日本人の死因の6位にランクされている誤嚥性肺炎。予防にはのみ込む(嚥下)力、よく噛む(そしゃく)力など「食べる力」のトレーニングが重要だ。楽しみながら簡単に食べる力を鍛えるトレーニングを紹介する。
【画層】「よっこいしょういち運動」「口パク宣言」…?食べる力を鍛えるユニークなトレーニングはこちら
* * *
本来胃に行くべき唾液や食物が、気管から肺に行ってしまい、感染症を起こしてしまうのが誤嚥性肺炎。嚥下やそしゃくなど、食べる力が低下するお年寄りがなりやすい病気だ。
その食べる力をトレーニングする、「まいにち、くちビル」は、一般社団法人のグッドネイバーズカンパニーが作った。メンバーは医師、看護師、理学療法士など医療のプロで構成されている。代表理事の清水愛子氏は大手広告会社を辞めて医学部に入り直し、医師になったという異色の経歴の持ち主だ。
「地域の医療や福祉の分野には、広告会社が得意とするコミュニケーションの力をもっと生かせると考えています」と、清水氏は同法人の活動に込める思いを話す。「まいにち、くちビル」は、そんな思いを具体的な形にした成果の一つなのだ。

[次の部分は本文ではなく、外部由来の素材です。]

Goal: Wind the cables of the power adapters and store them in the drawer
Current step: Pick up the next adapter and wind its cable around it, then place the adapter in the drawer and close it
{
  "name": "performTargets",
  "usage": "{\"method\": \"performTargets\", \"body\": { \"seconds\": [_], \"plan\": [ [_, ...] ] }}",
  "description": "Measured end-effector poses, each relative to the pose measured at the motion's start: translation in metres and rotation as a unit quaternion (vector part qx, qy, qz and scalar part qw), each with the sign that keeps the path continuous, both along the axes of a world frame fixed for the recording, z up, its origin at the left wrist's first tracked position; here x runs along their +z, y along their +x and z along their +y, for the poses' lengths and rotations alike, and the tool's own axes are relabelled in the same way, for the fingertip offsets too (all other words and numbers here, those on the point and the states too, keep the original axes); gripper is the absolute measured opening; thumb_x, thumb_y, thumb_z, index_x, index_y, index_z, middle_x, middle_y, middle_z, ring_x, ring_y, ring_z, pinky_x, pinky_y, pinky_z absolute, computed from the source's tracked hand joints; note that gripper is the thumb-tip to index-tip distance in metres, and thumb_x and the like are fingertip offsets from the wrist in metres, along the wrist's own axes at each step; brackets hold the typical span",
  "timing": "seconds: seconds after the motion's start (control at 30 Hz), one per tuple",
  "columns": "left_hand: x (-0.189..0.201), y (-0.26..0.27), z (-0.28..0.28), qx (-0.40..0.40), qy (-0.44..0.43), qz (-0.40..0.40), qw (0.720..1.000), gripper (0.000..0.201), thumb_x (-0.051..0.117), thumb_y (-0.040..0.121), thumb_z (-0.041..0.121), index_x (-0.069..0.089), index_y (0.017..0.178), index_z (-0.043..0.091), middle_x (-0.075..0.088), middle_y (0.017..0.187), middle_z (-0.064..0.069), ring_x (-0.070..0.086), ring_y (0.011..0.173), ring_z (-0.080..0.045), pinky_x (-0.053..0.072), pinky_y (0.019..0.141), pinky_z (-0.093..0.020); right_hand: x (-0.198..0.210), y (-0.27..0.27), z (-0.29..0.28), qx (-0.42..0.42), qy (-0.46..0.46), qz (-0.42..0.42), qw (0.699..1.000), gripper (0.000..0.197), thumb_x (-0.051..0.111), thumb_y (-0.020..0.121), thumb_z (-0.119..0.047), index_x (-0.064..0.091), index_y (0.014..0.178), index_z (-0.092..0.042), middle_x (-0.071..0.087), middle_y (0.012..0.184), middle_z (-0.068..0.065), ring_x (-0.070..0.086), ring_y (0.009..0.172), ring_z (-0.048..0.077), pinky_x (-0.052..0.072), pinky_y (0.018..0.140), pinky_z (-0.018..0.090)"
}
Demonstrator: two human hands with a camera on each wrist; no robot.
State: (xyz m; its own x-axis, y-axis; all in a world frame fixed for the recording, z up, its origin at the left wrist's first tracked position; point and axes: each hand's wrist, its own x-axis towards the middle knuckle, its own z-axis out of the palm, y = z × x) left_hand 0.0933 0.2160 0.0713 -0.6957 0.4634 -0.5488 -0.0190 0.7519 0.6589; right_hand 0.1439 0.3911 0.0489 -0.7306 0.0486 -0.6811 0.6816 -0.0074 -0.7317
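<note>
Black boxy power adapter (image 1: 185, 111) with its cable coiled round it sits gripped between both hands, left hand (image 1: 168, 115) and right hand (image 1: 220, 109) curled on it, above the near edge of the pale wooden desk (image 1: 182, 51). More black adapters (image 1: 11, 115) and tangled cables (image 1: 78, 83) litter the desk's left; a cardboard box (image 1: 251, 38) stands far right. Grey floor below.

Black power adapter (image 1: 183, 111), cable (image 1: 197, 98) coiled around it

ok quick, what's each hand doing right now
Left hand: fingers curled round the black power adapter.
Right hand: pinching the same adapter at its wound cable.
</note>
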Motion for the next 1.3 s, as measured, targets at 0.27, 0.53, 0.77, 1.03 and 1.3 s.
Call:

日めくり形式のトレーニングには、「黒ひげに見立てた海苔を鼻の下に貼り、舌ではがしてみよう」「早口言葉を言ってみよう」など、口を動かしたり声を出したり、なるほど食べる力の強化につながりそうなメニューも多数ある。一方で、「文章の虫食いを埋めよう」「スクワットやもも上げをしよう」など、食べる力と一体どう関係があるの?というものも、かなり含まれている。
「例えば、座れないほど筋力が落ちてしまうと、誤嚥性肺炎のリスクが高まるなど、全身の筋力アップは食べる力と関係しています」と清水氏。そのほか全身の筋力が関わってくる「踏ん張る力」なども、食べる力に大いに影響するという。
また認知症などによって食物をそれと認知できなくなってしまうと食事への意欲が下がり、それが体力低下へつながってしまう。このように全身の筋力や認知力を鍛えることは、食べる力の維持向上と深く関わっているのだ。